E se la situazione dovesse precipitare, com’è successo in Nord Italia?

Stiamo preparando la nostra infrastruttura ecclesiastica anche per poter assistere, quando arriverà il momento, quelli che saranno in gravi condizioni. Il volontariato della nostra Chiesa si sta organizzando per acquistare le attrezzature per la ventilazione artificiale dei polmoni. Tutto questo deve essere pronto se arriverà un momento di estrema urgenza. Abbiamo istituito il Comitato per la gestione della crisi di coronavirus. Si tratta di specialisti e di sacerdoti responsabili per la gestione dei beni ecclesiastici. Cerchiamo di essere aperti ed essere al servizio dei bisogni del popolo in questo momento.

Lei ha lanciato un appello molto importante anche ai politici invocando una quarantena politica. Di che cosa si tratta?
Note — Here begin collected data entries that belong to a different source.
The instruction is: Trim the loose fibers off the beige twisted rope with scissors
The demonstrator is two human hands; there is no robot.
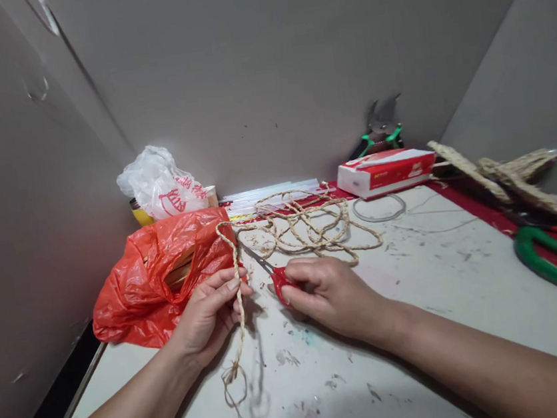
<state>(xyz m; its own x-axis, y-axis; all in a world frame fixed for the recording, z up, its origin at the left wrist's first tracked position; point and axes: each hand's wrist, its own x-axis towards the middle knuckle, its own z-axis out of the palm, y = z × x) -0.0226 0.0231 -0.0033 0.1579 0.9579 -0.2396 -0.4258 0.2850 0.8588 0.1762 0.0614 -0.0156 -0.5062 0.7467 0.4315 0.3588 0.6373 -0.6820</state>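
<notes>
Here, two hands (333,293), one braided rope (241,312)

The left hand (210,312) pinches; the right hand (329,294) curls, back upward.

White worktop (445,257), scuffed, bits scattered. Left: red plastic bag (126,287), crumpled, wooden-looking pieces (180,272) showing at its opening; behind it a white plastic bag (154,179) with red print, yellow item (142,216) beside it. Back: pale thin sticks (276,191) in a row. Right of those, red-and-white tissue pack (388,173), green-trimmed shears (383,116) behind, grey wire loop (380,216) in front. Far right: woven strips (527,187), green handle (549,268). Grey walls (263,70).
</notes>
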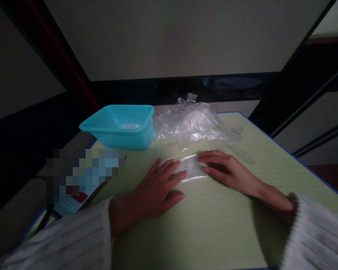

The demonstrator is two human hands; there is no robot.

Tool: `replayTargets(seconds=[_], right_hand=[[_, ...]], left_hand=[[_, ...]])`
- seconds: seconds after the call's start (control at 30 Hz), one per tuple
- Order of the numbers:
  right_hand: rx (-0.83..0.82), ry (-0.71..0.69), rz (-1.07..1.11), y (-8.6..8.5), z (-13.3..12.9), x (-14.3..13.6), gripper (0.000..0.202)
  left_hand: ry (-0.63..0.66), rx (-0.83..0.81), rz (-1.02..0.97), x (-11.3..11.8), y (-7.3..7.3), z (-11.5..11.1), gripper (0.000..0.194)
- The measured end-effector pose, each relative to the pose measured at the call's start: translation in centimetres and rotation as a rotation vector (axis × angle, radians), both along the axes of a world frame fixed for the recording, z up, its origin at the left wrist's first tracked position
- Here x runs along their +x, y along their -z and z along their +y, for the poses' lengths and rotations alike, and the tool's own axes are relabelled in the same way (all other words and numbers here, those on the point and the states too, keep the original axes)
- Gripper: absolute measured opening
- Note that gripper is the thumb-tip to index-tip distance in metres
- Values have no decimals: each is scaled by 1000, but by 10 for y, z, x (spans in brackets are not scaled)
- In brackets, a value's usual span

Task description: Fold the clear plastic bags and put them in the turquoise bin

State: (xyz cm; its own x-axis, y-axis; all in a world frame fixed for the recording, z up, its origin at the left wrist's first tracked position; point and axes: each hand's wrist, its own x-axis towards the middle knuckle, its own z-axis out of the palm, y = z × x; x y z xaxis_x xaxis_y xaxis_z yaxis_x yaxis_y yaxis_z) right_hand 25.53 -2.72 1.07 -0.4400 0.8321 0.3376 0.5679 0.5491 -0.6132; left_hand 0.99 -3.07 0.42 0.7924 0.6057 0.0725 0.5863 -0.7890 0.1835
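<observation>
A small flat piece of clear plastic, folded or bag-like (192, 168), lies on the table between my hands. My left hand (160, 187) rests over its left part with fingers stretched out and spread. At the right end, my right hand (225, 168) touches the plastic with its fingertips, fingers apart and gently bent. Just beyond sits a loose heap of crumpled clear plastic bags (197, 122). Part of the flat plastic is hidden beneath my left fingers.
A turquoise plastic basket (121, 131) stands at the back left with something pale and flat inside. A phone-like device (73, 198), partly blurred out, lies at the left edge. The pale green table (214, 228) has a blue edge; a panelled wall (169, 41) rises behind it.
</observation>
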Motion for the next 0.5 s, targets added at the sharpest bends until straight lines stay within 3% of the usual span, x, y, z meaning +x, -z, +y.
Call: replayTargets(seconds=[0.1, 0.23, 0.5], right_hand=[[61, -76, -148, 4, 2, 2, 24], [54, -70, -272, 8, 6, 10, 34], [108, -96, -391, 0, -2, 3, 45]], left_hand=[[-4, 3, -2, 0, 1, 0, 48], [-2, 3, 0, -2, 1, 0, 48], [-1, 13, 2, -1, 0, -1, 47]])
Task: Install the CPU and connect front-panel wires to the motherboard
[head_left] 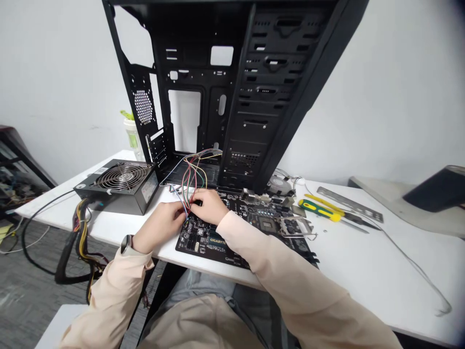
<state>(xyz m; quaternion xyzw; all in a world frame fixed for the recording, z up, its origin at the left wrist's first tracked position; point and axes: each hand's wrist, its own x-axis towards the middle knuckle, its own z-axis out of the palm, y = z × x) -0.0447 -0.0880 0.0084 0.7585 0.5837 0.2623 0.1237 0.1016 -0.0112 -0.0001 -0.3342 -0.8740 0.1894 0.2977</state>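
Observation:
A black motherboard (pixel 218 242) marked GIGABYTE lies on the white table. Thin coloured wires (pixel 195 169) run from the open black computer case (pixel 240 97) down to the board's left corner. My left hand (pixel 162 224) is at that corner, its fingers closed around the wire ends. Right beside it my right hand (pixel 209 205) pinches the same bundle of wires, knuckles over the board. The small connectors at the wire ends are mostly hidden by my fingers.
A power supply (pixel 145 194) stands at the left, its thick cables (pixel 82 237) hanging over the edge. A green-yellow screwdriver (pixel 319 210), pliers (pixel 323 202), a metal plate (pixel 350 203) and a thin cable (pixel 410 259) lie right. Behind the board is a fan cooler (pixel 279 185).

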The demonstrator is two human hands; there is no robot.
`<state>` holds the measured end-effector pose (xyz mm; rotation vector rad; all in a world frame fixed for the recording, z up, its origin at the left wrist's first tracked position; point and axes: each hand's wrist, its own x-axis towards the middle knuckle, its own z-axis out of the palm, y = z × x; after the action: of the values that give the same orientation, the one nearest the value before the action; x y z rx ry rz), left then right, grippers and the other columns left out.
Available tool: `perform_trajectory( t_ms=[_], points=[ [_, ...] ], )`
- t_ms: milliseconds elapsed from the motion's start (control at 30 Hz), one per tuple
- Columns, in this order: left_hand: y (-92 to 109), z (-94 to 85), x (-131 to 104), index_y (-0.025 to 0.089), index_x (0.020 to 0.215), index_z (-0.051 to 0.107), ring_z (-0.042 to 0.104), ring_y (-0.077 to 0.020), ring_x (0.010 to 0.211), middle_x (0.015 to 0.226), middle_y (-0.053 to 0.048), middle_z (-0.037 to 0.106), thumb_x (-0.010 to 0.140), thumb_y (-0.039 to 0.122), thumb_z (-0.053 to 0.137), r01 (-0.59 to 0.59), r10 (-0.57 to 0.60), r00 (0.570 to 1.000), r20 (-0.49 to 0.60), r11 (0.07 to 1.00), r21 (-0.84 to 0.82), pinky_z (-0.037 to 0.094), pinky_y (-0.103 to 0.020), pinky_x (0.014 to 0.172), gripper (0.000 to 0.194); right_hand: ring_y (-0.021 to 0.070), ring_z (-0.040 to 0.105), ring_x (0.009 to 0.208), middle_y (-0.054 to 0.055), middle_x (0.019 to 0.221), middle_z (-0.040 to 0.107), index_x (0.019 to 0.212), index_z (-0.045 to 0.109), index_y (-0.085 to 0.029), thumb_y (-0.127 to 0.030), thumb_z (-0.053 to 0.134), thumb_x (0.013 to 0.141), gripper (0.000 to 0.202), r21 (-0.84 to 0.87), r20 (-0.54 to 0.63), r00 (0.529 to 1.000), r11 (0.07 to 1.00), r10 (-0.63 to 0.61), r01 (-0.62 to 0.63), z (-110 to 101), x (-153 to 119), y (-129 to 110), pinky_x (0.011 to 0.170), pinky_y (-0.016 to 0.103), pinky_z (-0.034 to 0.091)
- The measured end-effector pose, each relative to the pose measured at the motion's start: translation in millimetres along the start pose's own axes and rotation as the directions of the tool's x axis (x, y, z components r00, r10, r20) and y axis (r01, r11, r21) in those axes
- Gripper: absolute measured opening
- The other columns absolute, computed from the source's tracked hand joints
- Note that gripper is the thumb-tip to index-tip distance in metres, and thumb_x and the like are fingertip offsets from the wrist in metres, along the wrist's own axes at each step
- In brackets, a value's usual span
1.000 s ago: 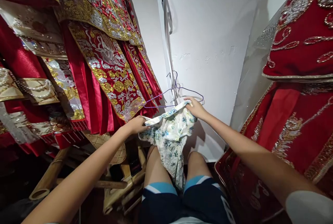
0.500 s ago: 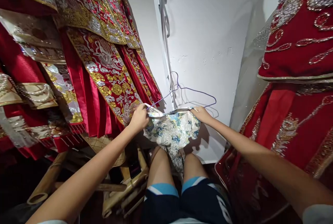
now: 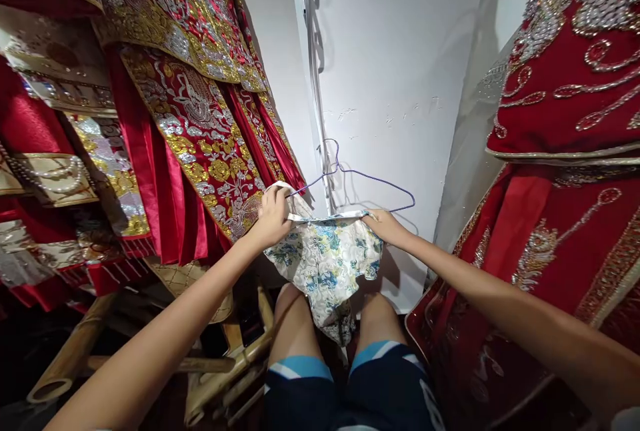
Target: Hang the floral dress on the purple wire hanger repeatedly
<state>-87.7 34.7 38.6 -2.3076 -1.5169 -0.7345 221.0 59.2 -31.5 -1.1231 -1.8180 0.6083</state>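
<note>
A white garment with a blue and yellow floral print (image 3: 325, 264) hangs between my two hands above my knees. My left hand (image 3: 274, 216) is closed on the left end of its top edge, and part of the white edge shows above the fingers. On the other end, my right hand (image 3: 384, 226) grips the same edge. A thin purple wire hanger (image 3: 377, 179) sits just beyond the garment, its hook upward. The hanger's left arm reaches my left hand, and its right arm passes behind or beside my right hand; its lower part is hidden.
Red embroidered costumes (image 3: 200, 131) hang on the left, above a bamboo frame (image 3: 240, 367). More red beaded clothing (image 3: 565, 111) hangs on the right. Ahead, a metal upright (image 3: 314, 71) stands against the white wall (image 3: 395, 51).
The garment's top edge is pulled straighter and its opening looks narrower. My left hand has shifted slightly left, with its fingers now over the edge. The whole view has moved a little.
</note>
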Motion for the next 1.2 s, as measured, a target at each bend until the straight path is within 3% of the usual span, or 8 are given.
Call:
perform_trajectory(
  t_ms=[200, 400, 533, 667, 867, 967, 1067, 1200],
  points=[
    [1.6, 8.7, 17.8, 0.02, 0.154, 0.02, 0.05, -0.037, 0.124, 0.132, -0.017, 0.051, 0.06, 0.011, 0.058, -0.044, 0.044, 0.999, -0.007, 0.973, -0.225, 0.04, -0.055, 0.104, 0.103, 0.0153, 0.041, 0.059, -0.004, 0.059, 0.043, 0.065, 0.044, -0.022, -0.04, 0.043, 0.084, 0.027, -0.115, 0.008, 0.999, 0.993, -0.037, 0.038, 4.5, -2.9, -7.3, 0.057, 0.027, 0.028],
    [3.9, 12.4, 37.3, 0.017, 0.116, 0.064, 0.065, -0.026, 0.091, 0.1, -0.008, 0.071, 0.071, 0.018, 0.054, 0.076, -0.083, 0.997, -0.008, 0.945, -0.317, 0.049, -0.035, 0.081, 0.046, 0.0172, 0.048, 0.064, -0.002, 0.064, 0.05, 0.067, 0.045, -0.022, -0.034, 0.043, 0.085, 0.022, -0.196, 0.085, 0.996, 0.98, -0.017, 0.034, 20.1, -8.4, -17.1, 0.06, 0.027, 0.032],
    [12.7, 6.0, 54.9, 0.021, 0.095, 0.07, 0.064, -0.0226, 0.079, 0.086, -0.004, 0.073, 0.081, 0.028, 0.054, 0.128, -0.159, 0.983, -0.097, 0.955, -0.269, 0.043, -0.029, 0.067, 0.023, 0.0191, 0.052, 0.068, 0.003, 0.072, 0.058, 0.081, 0.052, -0.02, -0.024, 0.048, 0.083, 0.006, -0.345, 0.19, 0.982, 0.936, -0.005, 0.072, 28.2, -17.2, -44.9, 0.059, 0.026, 0.029],
    [13.8, 6.6, 62.5, 0.019, 0.084, 0.066, 0.059, -0.0205, 0.071, 0.074, -0.004, 0.067, 0.092, 0.035, 0.042, 0.029, -0.064, 0.991, -0.12, 0.962, -0.27, 0.041, -0.029, 0.067, 0.03, 0.0189, 0.05, 0.062, 0.003, 0.074, 0.061, 0.106, 0.057, -0.02, -0.019, 0.048, 0.083, 0.025, -0.404, 0.21, 0.978, 0.911, -0.001, 0.088, 22.9, -23.7, -63.8, 0.058, 0.026, 0.03],
    [6.1, 10.2, 61.3, 0.018, 0.082, 0.063, 0.056, -0.0201, 0.07, 0.074, -0.004, 0.064, 0.091, 0.028, 0.042, 0.003, -0.017, 0.998, -0.054, 0.965, -0.264, 0.041, -0.029, 0.068, 0.025, 0.0216, 0.053, 0.058, -0.002, 0.067, 0.059, 0.153, 0.022, -0.014, -0.029, 0.058, 0.079, 0.084, -0.276, -0.257, 0.966, 0.96, -0.027, -0.047, -20.2, -22.4, -33.1, 0.059, 0.029, 0.037],
    [8.9, 7.8, 64.5, 0.018, 0.077, 0.063, 0.057, -0.0202, 0.072, 0.072, -0.004, 0.064, 0.09, 0.028, 0.044, 0.014, -0.019, 1.0, -0.016, 0.962, -0.271, 0.041, -0.029, 0.069, 0.024, 0.0243, 0.058, 0.068, 0.003, 0.073, 0.065, 0.147, 0.038, -0.01, -0.039, 0.069, 0.072, 0.086, -0.246, -0.412, 0.911, 0.963, -0.006, -0.106, -50.8, -10.8, -14.8, 0.064, 0.032, 0.042],
    [9.8, 4.3, 67.4, 0.018, 0.078, 0.063, 0.058, -0.0212, 0.073, 0.071, -0.004, 0.064, 0.09, 0.029, 0.044, 0.02, -0.011, 0.999, 0.034, 0.967, -0.255, 0.042, -0.029, 0.07, 0.025, 0.0256, 0.062, 0.077, 0.007, 0.078, 0.07, 0.1, 0.073, -0.014, -0.044, 0.072, 0.07, 0.043, -0.163, -0.253, 0.965, 0.98, 0.074, -0.118, -78.7, -0.1, -7.6, 0.069, 0.033, 0.044],
    [1.6, 0.0, 63.6, 0.02, 0.086, 0.063, 0.059, -0.0253, 0.08, 0.081, -0.008, 0.065, 0.092, 0.036, 0.041, 0.06, -0.061, 0.998, -0.003, 0.987, -0.15, 0.042, -0.032, 0.073, 0.028, 0.0256, 0.066, 0.075, 0.01, 0.081, 0.074, 0.078, 0.074, -0.014, -0.051, 0.079, 0.067, 0.038, 0.149, 0.22, 0.956, 0.961, 0.196, -0.232, -98.6, 2.5, -20.6, 0.068, 0.034, 0.049]
  ],
)
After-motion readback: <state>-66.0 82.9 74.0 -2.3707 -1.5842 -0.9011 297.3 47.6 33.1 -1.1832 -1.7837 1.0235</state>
Si temeva, e si teme ancora, che questi provvedimenti di emergenza possano essere strumentalizzati per ledere i diritti dei cittadini e strumentalizzare questi provvedimenti per perseguitare l’opposizione, per fare pressione su quelli che non sono d’accordo con la maggioranza politica che governa nel Paese. Inoltre, la guerra in Ucraina continua e talvolta il nostro governo è costretto a fare scelte difficili che spesso devono avere il consenso dell’opinione pubblica e a volte anche l’approvazione pubblica, per avere legittimità politica È in gioco anche il dialogo nell’ambito degli Accordi di Minsk. Per questo motivo,il mio appello sulla quarantena politica significa non fare quelle scelte politiche che possono provocare tensioni sociali all’interno del Paese.La gente nella situazione critica dovuta al coronavirus non è in grado di esprimere la propria posizione civile nei confronti del governo e c’è la tentazione di fare pressione nei confronti degli avversari politici. Ho chiesto di non fare questo tipo di politica, di fermarsi, di collaborare tra tutti i politici per salvare vite umane, di collaborare per il bene comune. E non cercare di guadagnare qualche vantaggio politico sulla pelle della gente che muore.